La pena è riabilitativa, altrimenti ogni errore verrebbe pagato a vita. Per il difensore, invece, la difesa preconcetta di Figc e Spalletti fu molto spiacevole
La convocazione di Nicolò Fagioli in Nazionale, almeno nell’elenco dei trenta che poi Luciano Spalletti dovrà scremare, ha suscitato un bel po’ di indignazione. Ovviamente nel paese reale: sui social, nei bar, negli spogliatoi dei campi di calcetto. Insomma quella roba là, potremmo aggiungere le recite dei figli a scuola: una penitenza occidentale che è l’equivalente dei toscani per la celeberrima serie tv Boris.
L’indignazione è riassumibile nella battuta “indubbiamente la convocazione di Fagioli è una scommessa” (di Maurizio Crosetti su X). Fagioli è stato squalificato perché coinvolto in un giro di scommesse sportive illegali. Condannato a dodici mesi che di fatto tra una prescrizione e l’altra sono diventati sette. Siamo d’accordo che ci hanno fatto bere – Figc in testa – la boutade della ludopatia. Ricordiamo anche un rapidissimo rinnovo contrattuale con la Juventus. Fatto sta che la sua condanna l’ha avuta. L’ha scontata. Ed è anche tornato a giocare. Non vorremmo scomodare Beccaria per Fagioli. Ma la pena ha la sua funzione rieducativa. Non può essere esclusivamente afflittiva, tantomeno a vita. Terminata la condanna, il reo torna in società e la società deve favorire il suo reinserimento. Insomma è un calciatore come gli altri dal punto di vista dei diritti anche se in precedenza non ha assolto ai suoi doveri. Quindi non si capisce perché non debba essere convocato in Nazionale. Nel caso di specie, poi, Spalletti lo ha preferito a Locatelli calciatore – non ce ne voglia – tremendamente sopravvalutato, molto pompato a livello mediatico. Poi, se la questione riguarda la scarsa carburazione: Fagioli ha giocato pochissimo, appena uno scorcio di partita contro il Bologna. È un dibattito che già fu centrale nel 1982 con Paolo Rossi. Ovviamente Fagioli non è Paolo Rossi, però la sua convocazione ci sembra un atto di normalità.

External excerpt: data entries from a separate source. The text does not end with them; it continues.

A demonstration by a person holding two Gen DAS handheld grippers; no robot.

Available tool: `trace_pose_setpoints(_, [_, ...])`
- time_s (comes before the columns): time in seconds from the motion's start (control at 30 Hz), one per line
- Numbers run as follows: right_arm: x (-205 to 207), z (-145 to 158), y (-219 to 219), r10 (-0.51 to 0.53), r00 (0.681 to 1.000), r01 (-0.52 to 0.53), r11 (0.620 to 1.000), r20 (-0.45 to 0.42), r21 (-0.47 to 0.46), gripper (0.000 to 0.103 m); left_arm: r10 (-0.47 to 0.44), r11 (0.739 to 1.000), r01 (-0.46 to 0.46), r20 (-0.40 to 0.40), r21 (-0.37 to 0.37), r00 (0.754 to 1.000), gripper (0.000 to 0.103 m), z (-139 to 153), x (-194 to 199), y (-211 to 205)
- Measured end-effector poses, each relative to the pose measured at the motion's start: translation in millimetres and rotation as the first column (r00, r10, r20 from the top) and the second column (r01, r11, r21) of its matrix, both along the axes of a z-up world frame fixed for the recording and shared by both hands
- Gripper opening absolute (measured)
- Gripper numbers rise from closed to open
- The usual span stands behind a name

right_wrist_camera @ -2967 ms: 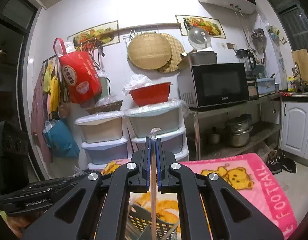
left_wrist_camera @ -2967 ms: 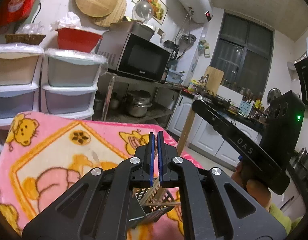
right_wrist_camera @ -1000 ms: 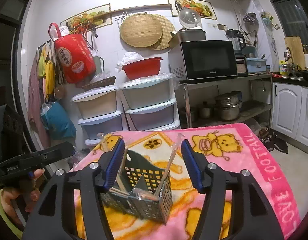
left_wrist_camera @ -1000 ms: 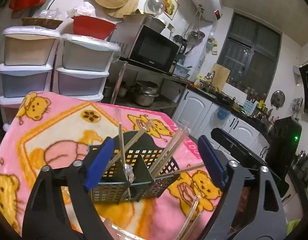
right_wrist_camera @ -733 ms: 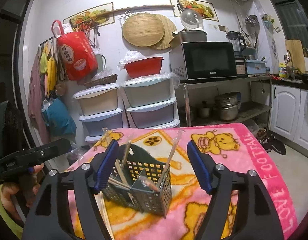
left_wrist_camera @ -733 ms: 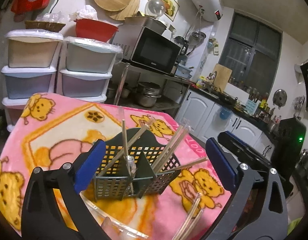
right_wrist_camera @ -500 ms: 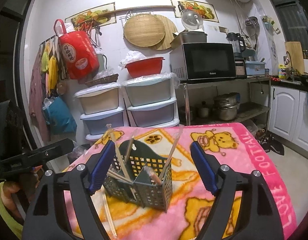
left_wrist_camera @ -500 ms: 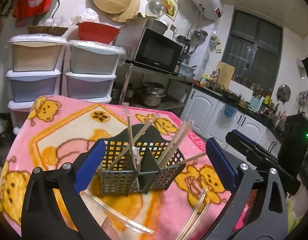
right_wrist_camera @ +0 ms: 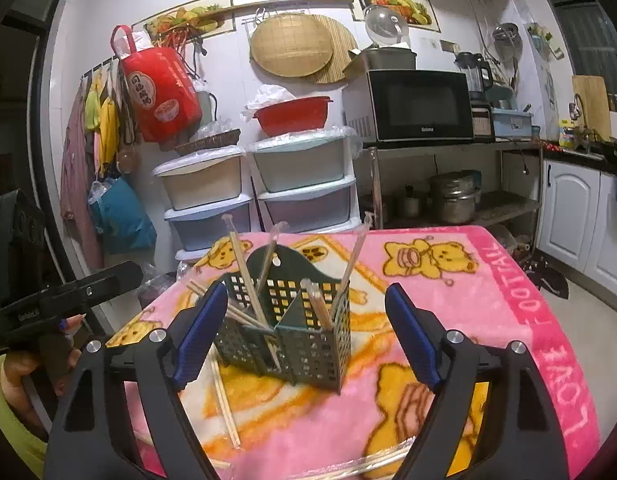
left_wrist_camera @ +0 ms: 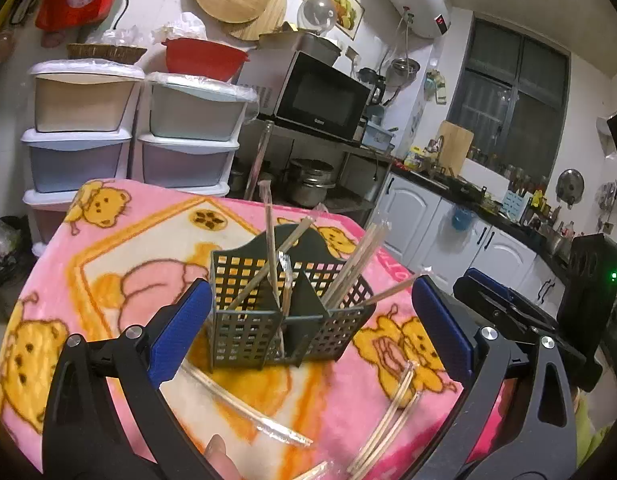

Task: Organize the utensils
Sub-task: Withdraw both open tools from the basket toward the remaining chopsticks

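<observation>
A dark green slotted utensil basket point(left_wrist_camera: 248, 320) point(right_wrist_camera: 308, 344) stands on a pink bear blanket point(left_wrist_camera: 108, 240) and holds several wrapped chopsticks point(left_wrist_camera: 352, 268) point(right_wrist_camera: 244, 272) that lean outward. More wrapped chopsticks point(left_wrist_camera: 244, 404) point(right_wrist_camera: 224, 396) lie loose on the blanket in front of it, and another pair point(left_wrist_camera: 388, 412) lies to its right. My left gripper point(left_wrist_camera: 308, 328) is open wide, back from the basket, with nothing in it. My right gripper point(right_wrist_camera: 308, 332) is also back from the basket; its jaws are opening and hold nothing.
Stacked plastic drawers point(right_wrist_camera: 304, 184) stand behind the table. A microwave point(right_wrist_camera: 420, 104) sits on a metal shelf with pots point(right_wrist_camera: 452, 196) below. White cabinets point(left_wrist_camera: 428, 220) run along the right. The other hand's gripper point(right_wrist_camera: 68, 296) point(left_wrist_camera: 508, 308) shows at each view's edge.
Both grippers were shut on chopsticks over the basket. They have since let go, opened wide and drawn back, and the chopsticks now stand in the basket.
</observation>
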State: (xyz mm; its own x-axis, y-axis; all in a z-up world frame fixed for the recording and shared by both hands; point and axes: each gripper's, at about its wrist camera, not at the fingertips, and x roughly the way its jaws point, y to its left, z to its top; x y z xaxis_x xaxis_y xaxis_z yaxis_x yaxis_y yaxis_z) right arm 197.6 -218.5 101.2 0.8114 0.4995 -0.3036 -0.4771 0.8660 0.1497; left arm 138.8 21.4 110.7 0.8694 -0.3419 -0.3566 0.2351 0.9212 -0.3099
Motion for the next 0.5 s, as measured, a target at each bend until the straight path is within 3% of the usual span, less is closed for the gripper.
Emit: trace_pose_setpoints(0.5, [-14,-16,-7,-0.017,0.999,0.016,0.999,-0.036,-0.041,0.080,-0.033,0.999,0.035,-0.071,0.025,0.997,0.092,-26,-11,-9])
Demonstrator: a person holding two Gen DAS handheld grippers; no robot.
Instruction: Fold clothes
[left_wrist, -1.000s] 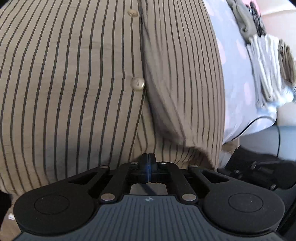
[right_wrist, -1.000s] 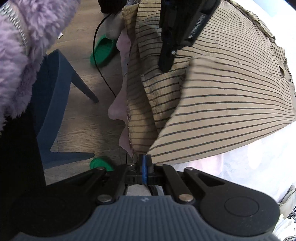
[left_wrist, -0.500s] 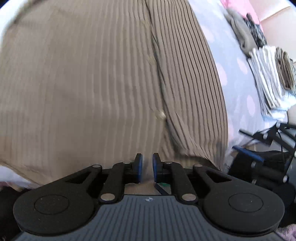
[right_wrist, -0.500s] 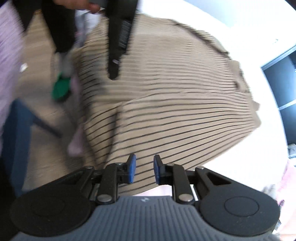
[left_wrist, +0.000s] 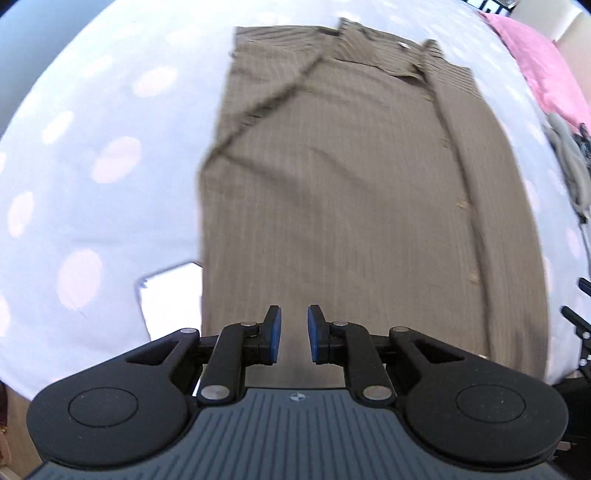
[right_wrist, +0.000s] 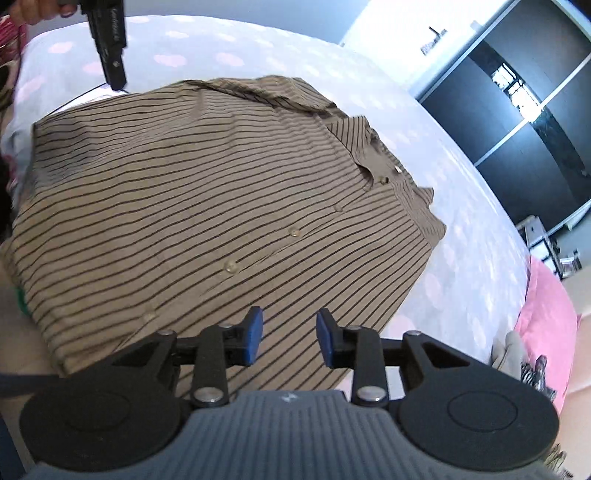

Diverso invece il caso di Acerbi. La sua convocazione non è certo una sorpresa. Ma la sua difesa, molto pelosa, all’epoca della vicenda razzismo con Juan Jesus, fu una presa di posizione profondamente spiacevole sia da parte della Federcalcio con Gravina sia del commissario tecnico Spalletti che si spese con parole al limite della nauseabondo. Come ad esempio: «secondo me a livello di pubblicità siamo forse sopra quello che è avvenuto nella realtà». O, ancora: «Bisogna andarci piano, sono entrambi bravi ragazzi». C’entrava come il cavolo a merenda. O gli ha detto “sporco negro” o non gliel’ha detto. La giustizia sportiva ha ritenuto di non avere prove. Ma la difesa preconcetta e preventiva di Gravina e Spalletti è stato un momento deprimente, e ci teniamo bassi. Diciamo anche squallido. Poi Acerbi segnerà il gol che ci farà vincere l’Europeo. Non sposterebbe di un millimetro i termini della vicenda.